* [ABOUT THIS EXERCISE]: Once the line containing "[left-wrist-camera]" is found in the records below, return it and each following line exactly, up to and including the line containing "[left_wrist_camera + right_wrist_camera", and nothing else.

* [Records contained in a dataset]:
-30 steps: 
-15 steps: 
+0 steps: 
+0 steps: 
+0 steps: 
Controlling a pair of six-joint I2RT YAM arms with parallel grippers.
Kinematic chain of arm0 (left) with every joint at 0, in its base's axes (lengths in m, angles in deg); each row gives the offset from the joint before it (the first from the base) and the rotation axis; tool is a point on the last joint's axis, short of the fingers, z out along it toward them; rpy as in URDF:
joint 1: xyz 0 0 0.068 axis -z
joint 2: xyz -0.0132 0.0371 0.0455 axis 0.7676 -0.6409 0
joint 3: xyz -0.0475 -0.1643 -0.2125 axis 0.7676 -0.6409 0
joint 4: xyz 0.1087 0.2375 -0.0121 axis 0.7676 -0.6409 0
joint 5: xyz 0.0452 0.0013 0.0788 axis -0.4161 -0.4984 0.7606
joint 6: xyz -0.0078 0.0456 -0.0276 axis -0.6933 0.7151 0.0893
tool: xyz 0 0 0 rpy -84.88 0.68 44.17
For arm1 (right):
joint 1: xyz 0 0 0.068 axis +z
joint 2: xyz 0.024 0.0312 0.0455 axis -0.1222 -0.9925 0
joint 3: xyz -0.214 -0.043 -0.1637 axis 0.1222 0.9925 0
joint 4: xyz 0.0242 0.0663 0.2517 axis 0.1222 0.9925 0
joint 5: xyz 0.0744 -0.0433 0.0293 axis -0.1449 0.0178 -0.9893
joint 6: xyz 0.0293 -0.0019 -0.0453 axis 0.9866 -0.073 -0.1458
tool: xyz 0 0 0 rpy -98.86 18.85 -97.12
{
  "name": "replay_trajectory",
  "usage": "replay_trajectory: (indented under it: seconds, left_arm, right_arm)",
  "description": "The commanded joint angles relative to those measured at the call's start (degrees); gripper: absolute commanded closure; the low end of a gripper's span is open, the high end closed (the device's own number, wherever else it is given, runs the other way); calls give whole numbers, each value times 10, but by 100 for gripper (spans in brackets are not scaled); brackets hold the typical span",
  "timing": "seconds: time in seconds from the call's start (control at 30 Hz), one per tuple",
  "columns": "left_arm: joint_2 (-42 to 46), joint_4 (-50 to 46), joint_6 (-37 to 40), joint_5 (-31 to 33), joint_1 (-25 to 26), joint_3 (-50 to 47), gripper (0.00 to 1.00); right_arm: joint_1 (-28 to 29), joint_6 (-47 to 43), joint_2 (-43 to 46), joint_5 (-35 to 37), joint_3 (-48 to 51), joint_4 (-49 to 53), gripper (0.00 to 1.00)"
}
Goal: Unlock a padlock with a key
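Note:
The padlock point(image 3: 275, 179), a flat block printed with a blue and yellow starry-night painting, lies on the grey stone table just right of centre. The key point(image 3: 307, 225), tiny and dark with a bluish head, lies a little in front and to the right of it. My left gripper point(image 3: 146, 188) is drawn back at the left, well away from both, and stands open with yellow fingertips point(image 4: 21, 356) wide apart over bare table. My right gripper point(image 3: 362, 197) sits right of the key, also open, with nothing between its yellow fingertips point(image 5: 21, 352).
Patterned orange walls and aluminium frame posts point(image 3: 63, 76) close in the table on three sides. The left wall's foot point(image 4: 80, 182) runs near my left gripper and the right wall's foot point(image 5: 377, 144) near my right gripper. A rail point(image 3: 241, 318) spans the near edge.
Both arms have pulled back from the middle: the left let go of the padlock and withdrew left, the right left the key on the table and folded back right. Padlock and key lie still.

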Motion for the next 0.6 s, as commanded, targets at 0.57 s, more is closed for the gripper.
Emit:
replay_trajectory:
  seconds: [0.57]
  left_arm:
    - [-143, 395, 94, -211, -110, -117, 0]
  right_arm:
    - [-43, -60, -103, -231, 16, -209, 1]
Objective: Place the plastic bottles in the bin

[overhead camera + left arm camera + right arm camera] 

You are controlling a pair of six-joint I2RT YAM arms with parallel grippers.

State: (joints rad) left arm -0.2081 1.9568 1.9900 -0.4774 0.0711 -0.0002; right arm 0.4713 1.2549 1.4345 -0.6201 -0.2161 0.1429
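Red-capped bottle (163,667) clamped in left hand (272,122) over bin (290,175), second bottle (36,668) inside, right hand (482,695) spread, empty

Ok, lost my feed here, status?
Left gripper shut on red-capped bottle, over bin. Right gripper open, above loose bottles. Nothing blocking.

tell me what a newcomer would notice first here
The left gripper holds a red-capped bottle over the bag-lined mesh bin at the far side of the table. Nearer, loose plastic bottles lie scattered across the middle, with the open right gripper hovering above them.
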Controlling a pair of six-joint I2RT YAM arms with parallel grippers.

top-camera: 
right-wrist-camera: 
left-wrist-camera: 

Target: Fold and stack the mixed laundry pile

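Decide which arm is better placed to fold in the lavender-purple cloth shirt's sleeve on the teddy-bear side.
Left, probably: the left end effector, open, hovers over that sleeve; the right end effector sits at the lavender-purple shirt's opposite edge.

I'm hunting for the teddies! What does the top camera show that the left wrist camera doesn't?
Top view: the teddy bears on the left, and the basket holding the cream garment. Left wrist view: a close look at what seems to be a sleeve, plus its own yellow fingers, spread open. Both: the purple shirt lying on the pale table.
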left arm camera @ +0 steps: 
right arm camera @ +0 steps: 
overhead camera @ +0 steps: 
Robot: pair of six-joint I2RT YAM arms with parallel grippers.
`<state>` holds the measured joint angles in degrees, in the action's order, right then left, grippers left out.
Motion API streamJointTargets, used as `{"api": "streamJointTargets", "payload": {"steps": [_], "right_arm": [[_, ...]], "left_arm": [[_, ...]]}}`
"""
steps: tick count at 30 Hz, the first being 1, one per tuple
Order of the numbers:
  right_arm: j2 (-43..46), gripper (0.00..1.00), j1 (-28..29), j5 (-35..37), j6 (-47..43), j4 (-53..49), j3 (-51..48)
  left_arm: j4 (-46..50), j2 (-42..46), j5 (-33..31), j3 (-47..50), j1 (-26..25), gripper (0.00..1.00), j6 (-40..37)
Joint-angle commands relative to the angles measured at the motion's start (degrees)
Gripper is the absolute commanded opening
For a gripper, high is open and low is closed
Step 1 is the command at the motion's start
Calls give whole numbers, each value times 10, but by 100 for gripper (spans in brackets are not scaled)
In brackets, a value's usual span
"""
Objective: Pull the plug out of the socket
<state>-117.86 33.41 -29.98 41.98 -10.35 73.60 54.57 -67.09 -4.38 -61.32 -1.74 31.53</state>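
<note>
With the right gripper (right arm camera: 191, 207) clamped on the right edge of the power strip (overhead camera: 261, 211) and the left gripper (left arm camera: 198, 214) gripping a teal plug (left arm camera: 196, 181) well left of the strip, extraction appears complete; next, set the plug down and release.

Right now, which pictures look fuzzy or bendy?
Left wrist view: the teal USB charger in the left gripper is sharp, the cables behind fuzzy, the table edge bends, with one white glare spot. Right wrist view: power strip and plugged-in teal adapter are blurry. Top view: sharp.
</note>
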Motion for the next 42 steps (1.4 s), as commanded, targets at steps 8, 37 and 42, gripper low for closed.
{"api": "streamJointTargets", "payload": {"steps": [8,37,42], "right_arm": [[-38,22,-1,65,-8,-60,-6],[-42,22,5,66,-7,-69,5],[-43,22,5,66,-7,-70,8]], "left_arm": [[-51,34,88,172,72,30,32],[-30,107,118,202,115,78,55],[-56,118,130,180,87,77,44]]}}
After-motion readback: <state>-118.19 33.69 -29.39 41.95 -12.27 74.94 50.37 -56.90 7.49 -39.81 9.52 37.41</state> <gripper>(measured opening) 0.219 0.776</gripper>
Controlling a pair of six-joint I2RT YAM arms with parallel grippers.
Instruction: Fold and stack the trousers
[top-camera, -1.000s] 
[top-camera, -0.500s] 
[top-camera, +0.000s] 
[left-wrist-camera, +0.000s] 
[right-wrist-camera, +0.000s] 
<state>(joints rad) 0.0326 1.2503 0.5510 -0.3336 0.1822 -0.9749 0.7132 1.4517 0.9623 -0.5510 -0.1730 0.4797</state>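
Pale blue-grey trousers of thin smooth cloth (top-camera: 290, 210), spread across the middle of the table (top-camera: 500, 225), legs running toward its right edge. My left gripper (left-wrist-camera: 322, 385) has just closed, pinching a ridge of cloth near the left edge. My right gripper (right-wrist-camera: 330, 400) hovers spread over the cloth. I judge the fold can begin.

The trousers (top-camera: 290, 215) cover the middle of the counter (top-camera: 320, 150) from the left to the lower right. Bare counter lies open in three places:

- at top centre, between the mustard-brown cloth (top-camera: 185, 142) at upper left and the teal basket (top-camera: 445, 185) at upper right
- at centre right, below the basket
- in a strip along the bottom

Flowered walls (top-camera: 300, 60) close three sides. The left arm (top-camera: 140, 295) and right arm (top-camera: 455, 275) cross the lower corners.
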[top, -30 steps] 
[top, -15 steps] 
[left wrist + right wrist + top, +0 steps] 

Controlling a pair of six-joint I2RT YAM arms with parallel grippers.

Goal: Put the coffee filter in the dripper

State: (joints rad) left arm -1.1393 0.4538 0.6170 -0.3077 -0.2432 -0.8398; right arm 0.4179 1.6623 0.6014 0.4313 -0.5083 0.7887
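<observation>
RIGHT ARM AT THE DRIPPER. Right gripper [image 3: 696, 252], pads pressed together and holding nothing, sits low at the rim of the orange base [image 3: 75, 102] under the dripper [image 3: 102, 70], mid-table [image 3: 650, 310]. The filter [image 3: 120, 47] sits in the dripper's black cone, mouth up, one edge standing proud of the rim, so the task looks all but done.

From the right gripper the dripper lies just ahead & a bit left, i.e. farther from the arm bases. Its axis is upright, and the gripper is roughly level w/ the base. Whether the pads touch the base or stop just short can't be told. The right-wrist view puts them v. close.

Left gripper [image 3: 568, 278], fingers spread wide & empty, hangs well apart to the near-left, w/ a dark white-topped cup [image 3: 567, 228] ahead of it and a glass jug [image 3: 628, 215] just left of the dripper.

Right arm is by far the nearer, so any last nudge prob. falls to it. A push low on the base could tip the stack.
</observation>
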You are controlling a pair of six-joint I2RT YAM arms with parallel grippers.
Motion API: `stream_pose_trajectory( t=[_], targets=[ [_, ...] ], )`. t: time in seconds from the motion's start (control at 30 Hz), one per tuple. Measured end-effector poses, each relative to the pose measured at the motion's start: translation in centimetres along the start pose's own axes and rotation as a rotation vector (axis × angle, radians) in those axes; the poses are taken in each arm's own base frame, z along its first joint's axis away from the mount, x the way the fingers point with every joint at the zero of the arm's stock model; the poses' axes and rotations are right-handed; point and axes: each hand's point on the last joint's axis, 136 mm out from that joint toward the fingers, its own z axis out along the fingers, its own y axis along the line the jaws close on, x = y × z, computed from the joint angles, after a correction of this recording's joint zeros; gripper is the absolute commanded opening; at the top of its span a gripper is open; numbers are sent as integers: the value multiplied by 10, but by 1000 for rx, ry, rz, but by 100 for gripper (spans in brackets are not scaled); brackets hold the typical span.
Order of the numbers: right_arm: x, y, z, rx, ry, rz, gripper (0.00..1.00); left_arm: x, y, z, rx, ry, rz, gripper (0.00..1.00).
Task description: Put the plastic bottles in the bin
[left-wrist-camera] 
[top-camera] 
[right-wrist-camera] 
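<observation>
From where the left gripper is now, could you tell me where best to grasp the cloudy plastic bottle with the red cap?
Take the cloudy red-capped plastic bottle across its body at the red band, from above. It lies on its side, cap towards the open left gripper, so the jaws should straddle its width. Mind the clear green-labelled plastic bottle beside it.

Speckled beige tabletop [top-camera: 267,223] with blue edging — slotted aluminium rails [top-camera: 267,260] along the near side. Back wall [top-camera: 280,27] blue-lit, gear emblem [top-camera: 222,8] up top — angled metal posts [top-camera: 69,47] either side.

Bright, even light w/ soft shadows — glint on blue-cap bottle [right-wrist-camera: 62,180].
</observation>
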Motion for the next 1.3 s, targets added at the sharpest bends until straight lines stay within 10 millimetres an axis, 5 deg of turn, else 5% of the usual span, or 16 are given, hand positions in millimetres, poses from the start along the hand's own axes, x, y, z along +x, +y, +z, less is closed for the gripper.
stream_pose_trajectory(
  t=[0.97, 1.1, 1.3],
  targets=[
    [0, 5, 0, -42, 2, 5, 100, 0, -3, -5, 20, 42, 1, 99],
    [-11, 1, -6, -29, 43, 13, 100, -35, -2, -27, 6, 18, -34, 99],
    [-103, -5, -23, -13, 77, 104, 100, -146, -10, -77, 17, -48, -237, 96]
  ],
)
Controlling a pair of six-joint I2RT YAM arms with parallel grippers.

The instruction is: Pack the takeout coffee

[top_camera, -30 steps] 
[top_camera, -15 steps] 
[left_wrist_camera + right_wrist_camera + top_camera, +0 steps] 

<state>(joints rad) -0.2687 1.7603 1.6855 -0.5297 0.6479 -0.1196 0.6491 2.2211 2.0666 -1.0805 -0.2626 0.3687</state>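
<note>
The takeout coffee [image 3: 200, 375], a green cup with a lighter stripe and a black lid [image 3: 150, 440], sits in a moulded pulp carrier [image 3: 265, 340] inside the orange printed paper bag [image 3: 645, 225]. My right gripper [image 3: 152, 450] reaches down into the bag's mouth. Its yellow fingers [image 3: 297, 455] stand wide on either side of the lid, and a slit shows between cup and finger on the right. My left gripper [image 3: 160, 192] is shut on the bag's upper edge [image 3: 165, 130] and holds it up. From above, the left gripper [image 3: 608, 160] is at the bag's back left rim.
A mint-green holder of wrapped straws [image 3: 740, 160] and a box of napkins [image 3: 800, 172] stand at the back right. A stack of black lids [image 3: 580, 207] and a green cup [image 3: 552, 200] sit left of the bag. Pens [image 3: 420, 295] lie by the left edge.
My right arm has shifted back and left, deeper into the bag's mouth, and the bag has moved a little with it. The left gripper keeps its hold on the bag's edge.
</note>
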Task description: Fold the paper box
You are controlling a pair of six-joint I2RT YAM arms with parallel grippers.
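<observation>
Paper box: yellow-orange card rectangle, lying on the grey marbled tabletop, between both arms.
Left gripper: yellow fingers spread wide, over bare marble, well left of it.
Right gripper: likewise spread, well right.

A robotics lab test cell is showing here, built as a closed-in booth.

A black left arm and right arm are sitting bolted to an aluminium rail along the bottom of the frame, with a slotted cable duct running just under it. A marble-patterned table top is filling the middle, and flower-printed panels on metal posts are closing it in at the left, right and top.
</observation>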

* [TASK RESPONSE]:
[left-wrist-camera] 
[top-camera] 
[right-wrist-camera] 
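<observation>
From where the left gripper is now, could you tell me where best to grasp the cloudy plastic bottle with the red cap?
Take the cloudy red-capped plastic bottle across its body at the red band, from above. It lies on its side, cap towards the open left gripper, so the jaws should straddle its width. Mind the clear green-labelled plastic bottle beside it.

Speckled beige tabletop [top-camera: 267,223] with blue edging — slotted aluminium rails [top-camera: 267,260] along the near side. Back wall [top-camera: 280,27] blue-lit, gear emblem [top-camera: 222,8] up top — angled metal posts [top-camera: 69,47] either side.

Bright, even light w/ soft shadows — glint on blue-cap bottle [right-wrist-camera: 62,180].
</observation>
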Motion for the next 1.3 s, targets added at the sharpest bends until straight lines stay within 10 millimetres an axis, 5 deg of turn, else 5% of the usual span, or 16 are given, hand positions in millimetres, poses from the start along the hand's own axes, x, y, z along +x, +y, +z, less is closed for the gripper.
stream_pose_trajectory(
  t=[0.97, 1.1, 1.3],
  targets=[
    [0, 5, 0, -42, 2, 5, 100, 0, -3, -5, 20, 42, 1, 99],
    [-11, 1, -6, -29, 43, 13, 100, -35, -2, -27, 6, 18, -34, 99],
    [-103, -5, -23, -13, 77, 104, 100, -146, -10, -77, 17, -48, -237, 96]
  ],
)
Controlling a pair of six-joint I2RT YAM arms with parallel grippers.

The instruction is: Pack the takeout coffee

[top_camera, -30 steps] 
[top_camera, -15 steps] 
[left_wrist_camera + right_wrist_camera + top_camera, +0 steps] 

The output for this exercise is finished.